A series of changes in the reproductive biology among some heterosporous plants during the late Devonian overcame this environmental restriction and allowed them to colonize a much wider range of habitats. These changes also led to the evolution of seed plants. In seed plants, the megaspore is retained in the megasporangium and the microspore is taken to a pollen chamber at the tip of this organ. The megasporangium is then sealed, and gametophyte development and fertilization occur within a protected environment. When such a megasporangium is enclosed in a seed coat, the structure with its enclosed embryo is called a seed. Seeds of the earliest such plants were exposed to the external environment; those “naked seed” plants are referred to as gymnosperms.
From the late Devonian through the base of thelate Cretaceous Period (about 382.7 million to 66 million years ago), gymnosperms underwent dramatic evolutionary radiations and became the dominant group of vascular plants in most habitats. Extant gymnosperms include conifers, cycads, and Ginkgo biloba, but those represent only a small fraction of the gymnosperms that inhabited Earth during the Mesozoic Era (251.9 million to 66 million years ago). Among the Mesozoic forms were species with a wide variety of mechanisms for effecting pollination, protecting the seeds, dispersing the seeds, and increasing the natural selection of the most successful varieties.
Primitive forms of the flowering plants (angiosperms) arose from among this diverse array of complex gymnosperms. From their earliest diversification in the Cretaceous Period (145 million to 66 million years ago), angiosperms rapidly came to dominate the land flora. Today there are more than 300,000 species of flowering plants, which account for more than 90 percent of the diversity of vascular plants. Among the many structures that contribute to this success are flowers, fruits, complex vein patterns in the leaves, and highly specialized cells of the conducting system.
Just as an ecological succession of plant forms can transform bare ground into a complex plant community, so an evolutionary succession can be thought of as having transformed bare continents into rich terrestrial biotas. In ecological succession, herbaceous plants colonize bare earth and modify the environment for the development of more complete ground cover. This further modifies the environment for the successive establishment of larger herbs, perennial shrubs, fast-growing trees, and, finally, slower-growing trees, vines, and epiphytes (plants that grow on other plants rather than in soil).

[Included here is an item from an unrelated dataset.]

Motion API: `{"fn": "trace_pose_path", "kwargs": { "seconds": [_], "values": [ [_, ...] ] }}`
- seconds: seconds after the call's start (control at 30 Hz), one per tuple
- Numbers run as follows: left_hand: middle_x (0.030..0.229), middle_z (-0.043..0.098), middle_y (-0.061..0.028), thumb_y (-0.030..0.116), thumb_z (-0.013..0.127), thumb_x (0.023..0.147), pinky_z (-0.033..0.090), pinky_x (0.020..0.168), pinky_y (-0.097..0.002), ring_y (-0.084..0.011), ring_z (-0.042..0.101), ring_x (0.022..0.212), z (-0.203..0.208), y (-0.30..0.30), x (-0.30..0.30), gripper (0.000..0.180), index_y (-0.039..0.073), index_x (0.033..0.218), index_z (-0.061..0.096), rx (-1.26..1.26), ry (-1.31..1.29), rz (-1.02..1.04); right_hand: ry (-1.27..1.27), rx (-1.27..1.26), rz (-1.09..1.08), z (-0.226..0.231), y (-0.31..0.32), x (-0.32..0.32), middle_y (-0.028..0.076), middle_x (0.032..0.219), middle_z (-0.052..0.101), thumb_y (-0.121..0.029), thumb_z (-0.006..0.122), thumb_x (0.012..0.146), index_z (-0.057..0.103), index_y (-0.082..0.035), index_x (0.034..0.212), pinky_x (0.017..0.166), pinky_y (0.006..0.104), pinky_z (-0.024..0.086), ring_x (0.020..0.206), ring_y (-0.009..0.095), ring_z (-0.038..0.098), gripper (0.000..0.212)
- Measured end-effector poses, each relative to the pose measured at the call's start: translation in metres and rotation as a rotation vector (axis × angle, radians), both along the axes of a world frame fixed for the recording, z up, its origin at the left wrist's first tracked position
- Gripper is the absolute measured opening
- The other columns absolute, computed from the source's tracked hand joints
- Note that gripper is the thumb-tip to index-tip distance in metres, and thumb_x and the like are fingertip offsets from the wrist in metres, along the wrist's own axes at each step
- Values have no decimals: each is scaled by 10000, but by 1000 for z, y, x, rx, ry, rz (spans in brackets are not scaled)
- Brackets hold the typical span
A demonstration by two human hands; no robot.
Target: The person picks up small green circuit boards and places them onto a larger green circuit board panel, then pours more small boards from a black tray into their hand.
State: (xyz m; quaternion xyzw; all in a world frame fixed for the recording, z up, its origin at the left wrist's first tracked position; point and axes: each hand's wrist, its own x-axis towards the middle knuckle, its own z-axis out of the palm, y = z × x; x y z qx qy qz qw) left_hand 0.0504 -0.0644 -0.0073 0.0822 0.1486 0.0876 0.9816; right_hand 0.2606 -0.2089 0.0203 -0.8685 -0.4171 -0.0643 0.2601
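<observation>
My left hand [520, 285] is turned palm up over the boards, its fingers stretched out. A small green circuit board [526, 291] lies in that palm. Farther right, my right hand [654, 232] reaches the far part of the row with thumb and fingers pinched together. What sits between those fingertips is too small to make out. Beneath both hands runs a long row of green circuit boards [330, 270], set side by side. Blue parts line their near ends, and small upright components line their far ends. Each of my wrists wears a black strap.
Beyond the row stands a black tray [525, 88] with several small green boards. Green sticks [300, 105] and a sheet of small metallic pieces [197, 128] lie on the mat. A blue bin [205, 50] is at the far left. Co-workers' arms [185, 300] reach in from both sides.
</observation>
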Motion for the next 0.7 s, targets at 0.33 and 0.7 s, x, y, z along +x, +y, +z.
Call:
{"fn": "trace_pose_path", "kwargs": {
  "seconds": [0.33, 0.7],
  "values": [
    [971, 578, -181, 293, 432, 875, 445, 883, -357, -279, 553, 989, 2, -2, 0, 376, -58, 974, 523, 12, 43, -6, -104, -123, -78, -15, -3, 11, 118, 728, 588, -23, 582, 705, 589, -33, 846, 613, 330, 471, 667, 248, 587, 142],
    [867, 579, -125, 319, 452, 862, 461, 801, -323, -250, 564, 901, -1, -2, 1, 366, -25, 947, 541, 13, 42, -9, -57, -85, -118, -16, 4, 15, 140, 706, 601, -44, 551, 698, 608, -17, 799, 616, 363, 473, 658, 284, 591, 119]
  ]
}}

As discussed above, primitive land plants of the late Silurian and early Devonian periods were primarily small herbs that inhabited the moist lowlands near oceans, lakes, and streams. The first of these grew on bare ground because there would have been little or no organic soil, because plants had yet to produce the organic matter that gave rise to organic soils. They may be thought of as the evolutionary equivalent of primary colonizing “weeds,” and their establishment on land was responsible for the first of three dramatic increases in the diversity of land plants.
After the initial production of organic soils by these evolutionary colonizers, communities of larger herbs and shrubs were able to develop, and they became common in the middle Devonian. In the late Devonian, these communities were themselves succeeded by communities dominated by heterosporous tree-sized plants. During the early Carboniferous Period, nonseed plants continued to dominate many wetland habitats, whereas communities dominated by gymnosperm trees colonized drier habitats than had been previously available to the heterosporous forms.
Communities dominated by trees were the first to provide suitable habitats for vines and for epiphytes. Such communities also provided habitats for herbivorous animals. As a result, biological communities of considerable complexity had evolved by the late Carboniferous Period (about 323.2 million to 298.9 million years ago), giving rise to a second dramatic increase in the diversity of land plants.
With the rapid diversification of the gymnosperms and an increasing complexity of interactions between plants and animals, there was a significant evolutionary turnover among land plants during the Permian, Triassic, and Jurassic periods (298.9 million to 145 million years ago). New groups of gymnosperms replaced some of the primitive gymnosperms as well as the most prominent nonseed plants from earlier periods. Among the most successful gymnosperms of those periods were conifers, cycads, Ginkgo, and several major groups with no extant representatives.
Flowering plants probably also originated during this time, but they did not become a significant part of the fossil flora until the middle of the Cretaceous Period. The fossil evidence provides a clear picture of the rapid diversification and spectacular rise to dominance of the angiosperms during the late Cretaceous Period. This was accompanied by a dramatic increase in the complexity of plant community structure, produced at least in part by an expanding array of interactions between plants and animals. Improved pollination and seed dispersal were among the benefits of such interactions to plants.
That animals equally benefited is evidenced by the coevolution of several groups of animals (particularly insects) and angiosperms during the late Cretaceous and Paleogene periods (about 100.5 million to 23 million years ago). Such interactions contributed significantly to a third rapid increase in global plant diversity and helped angiosperms achieve the overwhelming dominance of the land flora characteristic of modern vegetation.